Lesson: Get your Child Hands On Experience

Help your child understand both the impact of purchasing decisions, as well as the history of currency.

Activity: Informed Shopping

Teach comparison shopping by reading the store’s price labels with your child. Be sure to consider size and price, and potential bulk savings. Don’t forget to take quality into account. For example, one week buy brand-name paper towels. The next week, try a generic brand. Then discuss the differences and decide together if the brand name is worth the extra cost.

Activity: Collect Coins

This is a great age for your child to take up coin collecting. This helps your child understand the history of currency. There are many great online tools and games, such as the ones from the US Mint.
 

Ages 10 to 13

Lesson: Importance of Long-term Savings

According to Forbes, this is the age you can shift from the idea of saving for short-term goals to long-term goals. Introduce the concept of compound interest, when you earn interest both on your savings as well as on past interest from your savings.

Activity: Start Savings Account with Allowance

If your child gets a regular allowance, consider making a trip to your local bank and opening a savings account. Encourage regular deposits. As the balance grows, you can discuss the concept of interest and how the bank pays people back for saving their money. Many banks have children’s accounts that offer no-fee and no-minimum-balance accounts.

The best place to start may be a local community bank like the Bank of Southside Virginia.
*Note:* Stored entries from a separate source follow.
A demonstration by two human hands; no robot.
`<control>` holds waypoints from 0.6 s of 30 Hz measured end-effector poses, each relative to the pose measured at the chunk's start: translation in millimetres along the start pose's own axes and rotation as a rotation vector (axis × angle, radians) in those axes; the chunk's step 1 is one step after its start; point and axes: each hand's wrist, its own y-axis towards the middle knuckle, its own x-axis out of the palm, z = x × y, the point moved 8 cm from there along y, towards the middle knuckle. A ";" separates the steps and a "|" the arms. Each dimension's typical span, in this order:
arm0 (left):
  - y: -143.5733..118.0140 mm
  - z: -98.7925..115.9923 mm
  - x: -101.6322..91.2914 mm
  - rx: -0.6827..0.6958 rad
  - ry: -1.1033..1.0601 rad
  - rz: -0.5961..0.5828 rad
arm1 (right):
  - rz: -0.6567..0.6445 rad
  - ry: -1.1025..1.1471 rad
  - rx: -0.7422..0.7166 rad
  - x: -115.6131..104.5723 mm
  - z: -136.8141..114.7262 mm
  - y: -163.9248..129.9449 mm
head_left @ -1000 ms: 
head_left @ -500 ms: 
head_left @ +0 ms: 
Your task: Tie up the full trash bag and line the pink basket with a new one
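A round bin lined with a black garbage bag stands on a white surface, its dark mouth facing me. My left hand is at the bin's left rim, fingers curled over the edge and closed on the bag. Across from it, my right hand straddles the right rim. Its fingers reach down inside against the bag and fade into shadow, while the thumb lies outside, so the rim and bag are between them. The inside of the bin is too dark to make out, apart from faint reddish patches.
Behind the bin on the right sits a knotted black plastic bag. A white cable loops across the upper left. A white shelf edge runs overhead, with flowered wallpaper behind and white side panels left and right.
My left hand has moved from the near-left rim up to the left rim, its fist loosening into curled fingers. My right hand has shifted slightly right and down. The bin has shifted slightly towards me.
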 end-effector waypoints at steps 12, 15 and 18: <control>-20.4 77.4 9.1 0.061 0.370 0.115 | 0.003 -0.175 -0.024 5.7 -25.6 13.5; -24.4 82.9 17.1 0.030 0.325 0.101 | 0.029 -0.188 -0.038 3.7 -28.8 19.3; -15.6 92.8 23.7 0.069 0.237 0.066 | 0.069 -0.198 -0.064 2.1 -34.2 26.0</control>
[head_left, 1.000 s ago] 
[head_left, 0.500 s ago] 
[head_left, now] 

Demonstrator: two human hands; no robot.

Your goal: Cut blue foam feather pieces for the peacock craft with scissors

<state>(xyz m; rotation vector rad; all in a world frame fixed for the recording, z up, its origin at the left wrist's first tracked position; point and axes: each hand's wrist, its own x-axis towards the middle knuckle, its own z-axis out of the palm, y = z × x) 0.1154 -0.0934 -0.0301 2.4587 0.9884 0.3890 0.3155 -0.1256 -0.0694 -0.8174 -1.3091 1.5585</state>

Most banks offer savings accounts, but with local roots, your community bank may take more time to help your child understand the smart decision he or she is making.

Activity: Get Specific with Compound Interest

Describe compound interest with specific examples and numbers. The less abstract the lesson, the more likely your child will be to retain it.

Reinforce the lesson by having your child try some compound interest calculations online. Investor.gov offers a handy tool.

Activity: Save for a Long-term Expense

Have your child set a longer-term goal for something more expensive. By making trade-offs, your child will begin to understand opportunity costs, the things you give up to save money.
 

Ages 14 to 17

Lesson: Impact of Long-term Financial Decisions

By going through financial planning exercises, your child can start to see how decisions made today can greatly impact tomorrow.

Activity: Family Stock Picking

Parents.com suggests this is a great age to teach children about the stock market. Have the whole family pick stocks for companies they know. For example, your child could choose Disney or Mattel. Then keep up with the stocks and discuss how the value of everyone’s choices fluctuates.

Activity: Understanding the Costs of College

Discuss with your child the many ways to finance college. Research which schools are generous with financial aid, as well as “free money” like grants and scholarship versus loans your child will have to pay back. Also discuss which government programs can help your child pay back these loans.
 

Ages 18+

Lesson: The Importance of using Credit Wisely

Teach your child the importance of building good credit without spending beyond his or her means and racking up huge interest charges.

Activity: Credit Card

Help your child learn this lesson by getting a credit card. Your child can apply on his or her own, or you can cosign. If you choose the latter, be sure your child understand the impact to your credit for financial indiscretions.

Once again, your local community bank may be your best resource. In addition to building credit, your child is also potentially building a long-term relationship with a bank.
 

A Final Caveat

While these lessons and activities are helpful, according to the Wall Street Journal, parents should place the most emphasis on nurturing overall math skills: “Without strong math skills, people tend to use more emotional ways to invest, spend or save their money. What’s more, people with less math experience make worse financial mistakes with issues like compounding or underestimating how quickly interest accumulates.”

While focusing on math skills is certainly not a bad idea, we believe that combining these skills with day-to-day lessons can prepare your child to become a financially responsible adult.